### [Task]
Across the records below, how many lines contain the string "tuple"? Give the number by itself.

### [Material for this task]
——
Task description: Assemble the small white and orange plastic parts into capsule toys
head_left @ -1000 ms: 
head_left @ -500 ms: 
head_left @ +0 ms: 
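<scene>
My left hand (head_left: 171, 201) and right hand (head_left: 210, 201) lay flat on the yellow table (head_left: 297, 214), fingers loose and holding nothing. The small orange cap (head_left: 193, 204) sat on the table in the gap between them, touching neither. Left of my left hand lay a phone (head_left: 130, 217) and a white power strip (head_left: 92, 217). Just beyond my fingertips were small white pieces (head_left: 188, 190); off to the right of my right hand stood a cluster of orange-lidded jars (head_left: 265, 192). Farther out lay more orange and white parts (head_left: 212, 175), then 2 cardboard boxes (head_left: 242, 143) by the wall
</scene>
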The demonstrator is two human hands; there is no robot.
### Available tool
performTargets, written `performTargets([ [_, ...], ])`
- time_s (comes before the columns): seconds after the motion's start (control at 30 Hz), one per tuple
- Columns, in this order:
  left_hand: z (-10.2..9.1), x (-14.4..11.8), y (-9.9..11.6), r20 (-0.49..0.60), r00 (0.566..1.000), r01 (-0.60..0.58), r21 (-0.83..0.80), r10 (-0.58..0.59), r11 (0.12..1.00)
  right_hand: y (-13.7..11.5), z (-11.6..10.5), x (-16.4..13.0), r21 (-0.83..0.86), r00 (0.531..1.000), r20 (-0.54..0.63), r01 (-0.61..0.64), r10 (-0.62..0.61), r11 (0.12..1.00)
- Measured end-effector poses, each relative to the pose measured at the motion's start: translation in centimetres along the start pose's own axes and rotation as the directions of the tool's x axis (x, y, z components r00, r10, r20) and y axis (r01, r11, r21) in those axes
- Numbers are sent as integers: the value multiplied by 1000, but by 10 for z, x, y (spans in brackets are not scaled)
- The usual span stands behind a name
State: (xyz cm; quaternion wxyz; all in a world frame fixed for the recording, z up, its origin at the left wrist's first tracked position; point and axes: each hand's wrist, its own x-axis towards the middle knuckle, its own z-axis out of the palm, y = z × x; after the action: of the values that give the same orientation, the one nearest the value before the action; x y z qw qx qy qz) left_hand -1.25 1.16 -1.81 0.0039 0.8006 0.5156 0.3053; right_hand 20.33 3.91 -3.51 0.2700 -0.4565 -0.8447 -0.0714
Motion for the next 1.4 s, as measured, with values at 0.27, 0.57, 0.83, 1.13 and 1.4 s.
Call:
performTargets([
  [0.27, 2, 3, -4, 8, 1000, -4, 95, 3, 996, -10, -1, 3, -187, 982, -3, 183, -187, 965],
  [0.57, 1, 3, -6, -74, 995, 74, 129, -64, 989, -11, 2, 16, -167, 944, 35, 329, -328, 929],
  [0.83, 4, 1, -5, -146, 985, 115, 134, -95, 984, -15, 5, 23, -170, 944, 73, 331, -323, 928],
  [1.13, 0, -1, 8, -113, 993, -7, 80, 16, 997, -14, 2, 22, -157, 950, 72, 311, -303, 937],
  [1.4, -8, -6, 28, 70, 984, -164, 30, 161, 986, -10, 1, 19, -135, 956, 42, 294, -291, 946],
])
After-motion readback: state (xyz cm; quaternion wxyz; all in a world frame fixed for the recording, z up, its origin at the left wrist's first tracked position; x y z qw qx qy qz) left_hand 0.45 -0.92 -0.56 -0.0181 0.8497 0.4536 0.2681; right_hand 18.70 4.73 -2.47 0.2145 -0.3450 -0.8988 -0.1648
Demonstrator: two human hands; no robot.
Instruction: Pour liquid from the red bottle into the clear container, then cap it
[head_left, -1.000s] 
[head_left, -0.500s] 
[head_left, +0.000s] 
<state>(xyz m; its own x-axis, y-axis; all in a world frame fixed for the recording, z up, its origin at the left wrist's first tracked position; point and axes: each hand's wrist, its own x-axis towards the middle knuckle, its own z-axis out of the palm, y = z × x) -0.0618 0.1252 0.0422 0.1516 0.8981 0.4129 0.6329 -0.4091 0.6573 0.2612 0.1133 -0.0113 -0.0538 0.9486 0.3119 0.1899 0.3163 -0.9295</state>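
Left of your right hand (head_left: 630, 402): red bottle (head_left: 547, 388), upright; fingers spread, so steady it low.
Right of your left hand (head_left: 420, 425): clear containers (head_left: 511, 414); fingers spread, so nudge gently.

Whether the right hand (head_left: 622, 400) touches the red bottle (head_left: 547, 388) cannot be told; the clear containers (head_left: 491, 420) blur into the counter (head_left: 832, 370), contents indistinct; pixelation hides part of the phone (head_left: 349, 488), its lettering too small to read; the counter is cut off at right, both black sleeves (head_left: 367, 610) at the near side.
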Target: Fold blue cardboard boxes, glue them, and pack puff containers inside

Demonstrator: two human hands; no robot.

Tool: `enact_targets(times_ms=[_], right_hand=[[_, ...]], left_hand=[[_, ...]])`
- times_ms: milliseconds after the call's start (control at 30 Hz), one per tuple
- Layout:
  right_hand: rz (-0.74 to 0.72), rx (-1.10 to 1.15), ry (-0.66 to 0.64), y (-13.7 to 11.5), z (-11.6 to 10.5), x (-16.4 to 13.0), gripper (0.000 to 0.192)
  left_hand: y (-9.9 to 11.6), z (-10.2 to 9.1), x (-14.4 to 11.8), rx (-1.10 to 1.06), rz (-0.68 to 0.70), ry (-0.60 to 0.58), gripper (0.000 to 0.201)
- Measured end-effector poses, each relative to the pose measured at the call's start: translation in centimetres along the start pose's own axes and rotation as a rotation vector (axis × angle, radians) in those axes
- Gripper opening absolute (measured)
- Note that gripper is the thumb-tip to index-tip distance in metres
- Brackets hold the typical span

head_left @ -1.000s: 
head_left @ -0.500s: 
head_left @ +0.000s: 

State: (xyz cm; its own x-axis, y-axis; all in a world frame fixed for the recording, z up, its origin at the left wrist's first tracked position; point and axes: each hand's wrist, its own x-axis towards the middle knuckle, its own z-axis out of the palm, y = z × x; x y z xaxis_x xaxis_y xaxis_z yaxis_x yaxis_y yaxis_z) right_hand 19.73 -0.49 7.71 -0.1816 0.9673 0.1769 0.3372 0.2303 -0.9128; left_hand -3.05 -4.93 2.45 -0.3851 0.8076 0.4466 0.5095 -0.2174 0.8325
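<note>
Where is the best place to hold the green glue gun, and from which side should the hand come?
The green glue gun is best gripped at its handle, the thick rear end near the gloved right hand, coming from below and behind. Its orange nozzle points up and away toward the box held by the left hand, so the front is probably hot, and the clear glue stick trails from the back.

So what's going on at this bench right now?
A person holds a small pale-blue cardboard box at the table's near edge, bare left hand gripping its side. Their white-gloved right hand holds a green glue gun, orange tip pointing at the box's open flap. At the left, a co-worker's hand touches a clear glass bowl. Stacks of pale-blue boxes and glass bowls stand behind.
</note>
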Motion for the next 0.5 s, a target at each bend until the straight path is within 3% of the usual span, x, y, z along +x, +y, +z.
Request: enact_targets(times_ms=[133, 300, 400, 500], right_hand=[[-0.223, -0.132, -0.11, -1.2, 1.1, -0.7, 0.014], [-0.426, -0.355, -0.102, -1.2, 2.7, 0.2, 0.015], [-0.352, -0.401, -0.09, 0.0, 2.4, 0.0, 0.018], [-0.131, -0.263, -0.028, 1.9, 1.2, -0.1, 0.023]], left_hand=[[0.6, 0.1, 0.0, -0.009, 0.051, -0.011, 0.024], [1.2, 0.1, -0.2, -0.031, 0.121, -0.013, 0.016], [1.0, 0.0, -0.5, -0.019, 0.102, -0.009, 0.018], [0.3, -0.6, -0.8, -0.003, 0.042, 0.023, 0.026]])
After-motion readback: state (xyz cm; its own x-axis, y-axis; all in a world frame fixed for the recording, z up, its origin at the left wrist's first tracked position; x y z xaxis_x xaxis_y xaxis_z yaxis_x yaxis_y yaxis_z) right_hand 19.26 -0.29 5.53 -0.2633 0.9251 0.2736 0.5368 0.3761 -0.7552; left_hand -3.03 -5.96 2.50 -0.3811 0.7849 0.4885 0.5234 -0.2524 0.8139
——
### [Task output]
2